─── DATA SHOWN

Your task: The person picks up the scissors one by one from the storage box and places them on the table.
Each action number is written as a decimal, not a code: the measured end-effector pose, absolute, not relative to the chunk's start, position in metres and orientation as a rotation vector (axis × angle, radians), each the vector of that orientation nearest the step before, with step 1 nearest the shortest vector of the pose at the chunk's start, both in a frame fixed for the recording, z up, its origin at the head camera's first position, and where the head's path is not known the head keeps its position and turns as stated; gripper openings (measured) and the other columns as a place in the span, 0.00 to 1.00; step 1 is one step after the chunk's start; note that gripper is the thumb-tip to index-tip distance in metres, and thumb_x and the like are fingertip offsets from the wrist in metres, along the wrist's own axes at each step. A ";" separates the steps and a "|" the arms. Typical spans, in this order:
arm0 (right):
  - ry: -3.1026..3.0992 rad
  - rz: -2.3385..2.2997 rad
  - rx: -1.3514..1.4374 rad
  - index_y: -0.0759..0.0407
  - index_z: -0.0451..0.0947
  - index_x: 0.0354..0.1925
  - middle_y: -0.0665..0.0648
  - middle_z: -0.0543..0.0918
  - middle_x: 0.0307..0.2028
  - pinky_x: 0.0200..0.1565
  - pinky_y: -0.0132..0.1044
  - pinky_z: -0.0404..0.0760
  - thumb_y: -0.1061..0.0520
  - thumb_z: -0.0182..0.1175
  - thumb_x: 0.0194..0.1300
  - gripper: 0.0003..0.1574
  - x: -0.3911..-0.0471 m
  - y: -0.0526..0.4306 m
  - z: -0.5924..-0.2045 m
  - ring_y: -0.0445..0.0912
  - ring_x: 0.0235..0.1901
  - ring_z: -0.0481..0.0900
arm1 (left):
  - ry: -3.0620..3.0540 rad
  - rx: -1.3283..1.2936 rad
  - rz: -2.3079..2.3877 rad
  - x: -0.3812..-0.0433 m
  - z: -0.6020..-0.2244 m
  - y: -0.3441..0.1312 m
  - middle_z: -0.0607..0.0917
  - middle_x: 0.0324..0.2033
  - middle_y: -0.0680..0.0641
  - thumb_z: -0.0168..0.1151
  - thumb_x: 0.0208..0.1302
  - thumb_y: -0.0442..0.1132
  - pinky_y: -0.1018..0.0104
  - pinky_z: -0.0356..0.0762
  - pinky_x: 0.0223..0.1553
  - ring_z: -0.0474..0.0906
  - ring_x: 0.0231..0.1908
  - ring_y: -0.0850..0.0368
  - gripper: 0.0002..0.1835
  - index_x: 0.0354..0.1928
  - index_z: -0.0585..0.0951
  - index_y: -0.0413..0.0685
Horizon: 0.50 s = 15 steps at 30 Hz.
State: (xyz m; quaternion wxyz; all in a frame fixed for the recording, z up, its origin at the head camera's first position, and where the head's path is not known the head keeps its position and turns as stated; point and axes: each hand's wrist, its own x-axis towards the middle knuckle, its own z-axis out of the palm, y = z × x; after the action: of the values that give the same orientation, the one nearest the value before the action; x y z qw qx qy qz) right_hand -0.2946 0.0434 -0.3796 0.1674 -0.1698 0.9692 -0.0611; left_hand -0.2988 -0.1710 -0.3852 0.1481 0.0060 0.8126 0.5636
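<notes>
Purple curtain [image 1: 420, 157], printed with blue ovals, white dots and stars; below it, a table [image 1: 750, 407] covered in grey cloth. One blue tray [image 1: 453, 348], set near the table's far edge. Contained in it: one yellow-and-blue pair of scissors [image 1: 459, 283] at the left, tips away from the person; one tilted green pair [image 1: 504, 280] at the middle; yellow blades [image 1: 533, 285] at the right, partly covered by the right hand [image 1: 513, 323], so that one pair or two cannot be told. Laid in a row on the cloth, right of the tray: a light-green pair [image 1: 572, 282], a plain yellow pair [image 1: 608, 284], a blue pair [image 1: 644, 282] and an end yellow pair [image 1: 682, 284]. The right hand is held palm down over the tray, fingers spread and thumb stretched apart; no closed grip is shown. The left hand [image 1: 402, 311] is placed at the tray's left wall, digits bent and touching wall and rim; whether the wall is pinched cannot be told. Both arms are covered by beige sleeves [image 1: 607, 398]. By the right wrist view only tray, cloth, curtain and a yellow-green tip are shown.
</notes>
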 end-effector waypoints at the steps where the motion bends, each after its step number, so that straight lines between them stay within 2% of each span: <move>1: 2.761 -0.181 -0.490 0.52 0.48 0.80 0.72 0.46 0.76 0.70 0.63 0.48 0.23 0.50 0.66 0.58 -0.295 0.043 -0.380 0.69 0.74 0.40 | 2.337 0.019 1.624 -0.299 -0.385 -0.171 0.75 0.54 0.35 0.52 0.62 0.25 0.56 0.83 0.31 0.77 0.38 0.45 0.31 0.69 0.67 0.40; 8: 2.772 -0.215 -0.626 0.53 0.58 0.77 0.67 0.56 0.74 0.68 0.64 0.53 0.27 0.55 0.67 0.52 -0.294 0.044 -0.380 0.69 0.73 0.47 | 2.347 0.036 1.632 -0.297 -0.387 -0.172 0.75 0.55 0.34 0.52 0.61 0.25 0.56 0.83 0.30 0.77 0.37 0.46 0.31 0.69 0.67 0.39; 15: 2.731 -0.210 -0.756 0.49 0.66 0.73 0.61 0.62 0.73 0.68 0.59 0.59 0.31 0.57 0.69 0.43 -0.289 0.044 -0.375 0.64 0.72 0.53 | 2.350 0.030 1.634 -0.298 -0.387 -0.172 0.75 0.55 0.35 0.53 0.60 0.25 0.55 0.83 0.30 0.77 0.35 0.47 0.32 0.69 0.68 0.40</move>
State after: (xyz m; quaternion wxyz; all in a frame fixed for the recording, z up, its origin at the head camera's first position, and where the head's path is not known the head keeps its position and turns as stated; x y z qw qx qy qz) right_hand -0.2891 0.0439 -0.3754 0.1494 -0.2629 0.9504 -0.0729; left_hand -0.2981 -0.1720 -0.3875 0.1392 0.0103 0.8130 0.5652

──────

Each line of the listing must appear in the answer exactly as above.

* **WRITTEN ANSWER**
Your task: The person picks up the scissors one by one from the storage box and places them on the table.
Each action number is written as a decimal, not a code: the measured end-effector pose, absolute, not relative to the chunk's start, position in metres and orientation as a rotation vector (axis × angle, radians), each the vector of that orientation nearest the step before, with step 1 nearest the shortest vector of the pose at the chunk's start, both in a frame fixed for the recording, z up, its origin at the head camera's first position, and where the head's path is not known the head keeps its position and turns as stated; gripper openings (measured) and the other columns as a place in the span, 0.00 to 1.00; step 1 is one step after the chunk's start; note that gripper is the thumb-tip to index-tip distance in metres, and thumb_x and the like are fingertip offsets from the wrist in metres, along the wrist's own axes at each step. A ";" separates the steps and a "|" the arms. Typical spans, in this order:
arm0 (right):
  - ry: -3.1026..3.0992 rad
  - rz: -2.3385..2.2997 rad
  - rx: -1.3514..1.4374 rad
  - index_y: -0.0759..0.0407
  - index_z: -0.0451..0.0947
  - index_x: 0.0354..0.1925
  - middle_y: -0.0665..0.0648
  - middle_z: -0.0543..0.0918
  - middle_x: 0.0307..0.2028
  - pinky_x: 0.0200..0.1565
  - pinky_y: -0.0132..0.1044
  - pinky_z: -0.0404..0.0760
  - thumb_y: -0.1061..0.0520
  - thumb_z: -0.0182..0.1175
  - thumb_x: 0.0194..0.1300
  - gripper: 0.0003..0.1574
  - x: -0.3911..-0.0471 m
  - y: -0.0526..0.4306 m
  - z: -0.5924..-0.2045 m
  - ring_y: -0.0445..0.0912
  - ring_x: 0.0235..0.1901
  - ring_z: -0.0481..0.0900
arm1 (left):
  - ry: -3.0620..3.0540 rad
  - rx: -1.3283..1.2936 rad
  - rz: -2.3079..2.3877 rad
  - x: -0.3812..-0.0433 m
  - z: -0.6020..-0.2244 m
  - y: -0.3441..0.1312 m
  - middle_z: -0.0607..0.0917
  - middle_x: 0.0324..0.2033
  - middle_y: -0.0680..0.0641
  - thumb_z: -0.0168..0.1151
  - thumb_x: 0.0208..0.1302
  - thumb_y: -0.0442..0.1132
  - pinky_y: -0.1018..0.0104
  - pinky_z: -0.0356..0.0762
  - pinky_x: 0.0223..0.1553
  - ring_z: -0.0474..0.0906
  - ring_x: 0.0231..0.1908
  - ring_y: -0.0850..0.0368
  - gripper: 0.0002..0.1835
  - index_x: 0.0354..0.1928
  - index_z: -0.0585..0.0951
  - index_y: -0.0413..0.0685
Horizon: 0.50 s = 15 steps at 30 Hz.
State: (xyz m; quaternion wxyz; all in a frame fixed for the recording, z up, its origin at the head camera's first position, and where the head's path is not known the head keeps its position and turns as stated; point and axes: each hand's wrist, its own x-axis towards the middle knuckle, its own z-axis out of the palm, y = z × x; after the action: of the values that give the same orientation, the one nearest the value before the action; x y z qw qx qy qz) right_hand -0.2946 0.0434 -0.3796 0.1674 -0.1698 0.9692 -0.0611; left_hand -0.2988 -0.1710 -0.3852 0.1481 0.0060 0.8126 0.5636
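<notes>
Purple curtain [image 1: 420, 157], printed with blue ovals, white dots and stars; below it, a table [image 1: 750, 407] covered in grey cloth. One blue tray [image 1: 453, 348], set near the table's far edge. Contained in it: one yellow-and-blue pair of scissors [image 1: 459, 283] at the left, tips away from the person; one tilted green pair [image 1: 504, 280] at the middle; yellow blades [image 1: 533, 285] at the right, partly covered by the right hand [image 1: 513, 323], so that one pair or two cannot be told. Laid in a row on the cloth, right of the tray: a light-green pair [image 1: 572, 282], a plain yellow pair [image 1: 608, 284], a blue pair [image 1: 644, 282] and an end yellow pair [image 1: 682, 284]. The right hand is held palm down over the tray, fingers spread and thumb stretched apart; no closed grip is shown. The left hand [image 1: 402, 311] is placed at the tray's left wall, digits bent and touching wall and rim; whether the wall is pinched cannot be told. Both arms are covered by beige sleeves [image 1: 607, 398]. By the right wrist view only tray, cloth, curtain and a yellow-green tip are shown.
</notes>
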 end-effector waypoints at the steps where the motion bends, each after its step number, so that straight lines between them stay within 2% of each span: <move>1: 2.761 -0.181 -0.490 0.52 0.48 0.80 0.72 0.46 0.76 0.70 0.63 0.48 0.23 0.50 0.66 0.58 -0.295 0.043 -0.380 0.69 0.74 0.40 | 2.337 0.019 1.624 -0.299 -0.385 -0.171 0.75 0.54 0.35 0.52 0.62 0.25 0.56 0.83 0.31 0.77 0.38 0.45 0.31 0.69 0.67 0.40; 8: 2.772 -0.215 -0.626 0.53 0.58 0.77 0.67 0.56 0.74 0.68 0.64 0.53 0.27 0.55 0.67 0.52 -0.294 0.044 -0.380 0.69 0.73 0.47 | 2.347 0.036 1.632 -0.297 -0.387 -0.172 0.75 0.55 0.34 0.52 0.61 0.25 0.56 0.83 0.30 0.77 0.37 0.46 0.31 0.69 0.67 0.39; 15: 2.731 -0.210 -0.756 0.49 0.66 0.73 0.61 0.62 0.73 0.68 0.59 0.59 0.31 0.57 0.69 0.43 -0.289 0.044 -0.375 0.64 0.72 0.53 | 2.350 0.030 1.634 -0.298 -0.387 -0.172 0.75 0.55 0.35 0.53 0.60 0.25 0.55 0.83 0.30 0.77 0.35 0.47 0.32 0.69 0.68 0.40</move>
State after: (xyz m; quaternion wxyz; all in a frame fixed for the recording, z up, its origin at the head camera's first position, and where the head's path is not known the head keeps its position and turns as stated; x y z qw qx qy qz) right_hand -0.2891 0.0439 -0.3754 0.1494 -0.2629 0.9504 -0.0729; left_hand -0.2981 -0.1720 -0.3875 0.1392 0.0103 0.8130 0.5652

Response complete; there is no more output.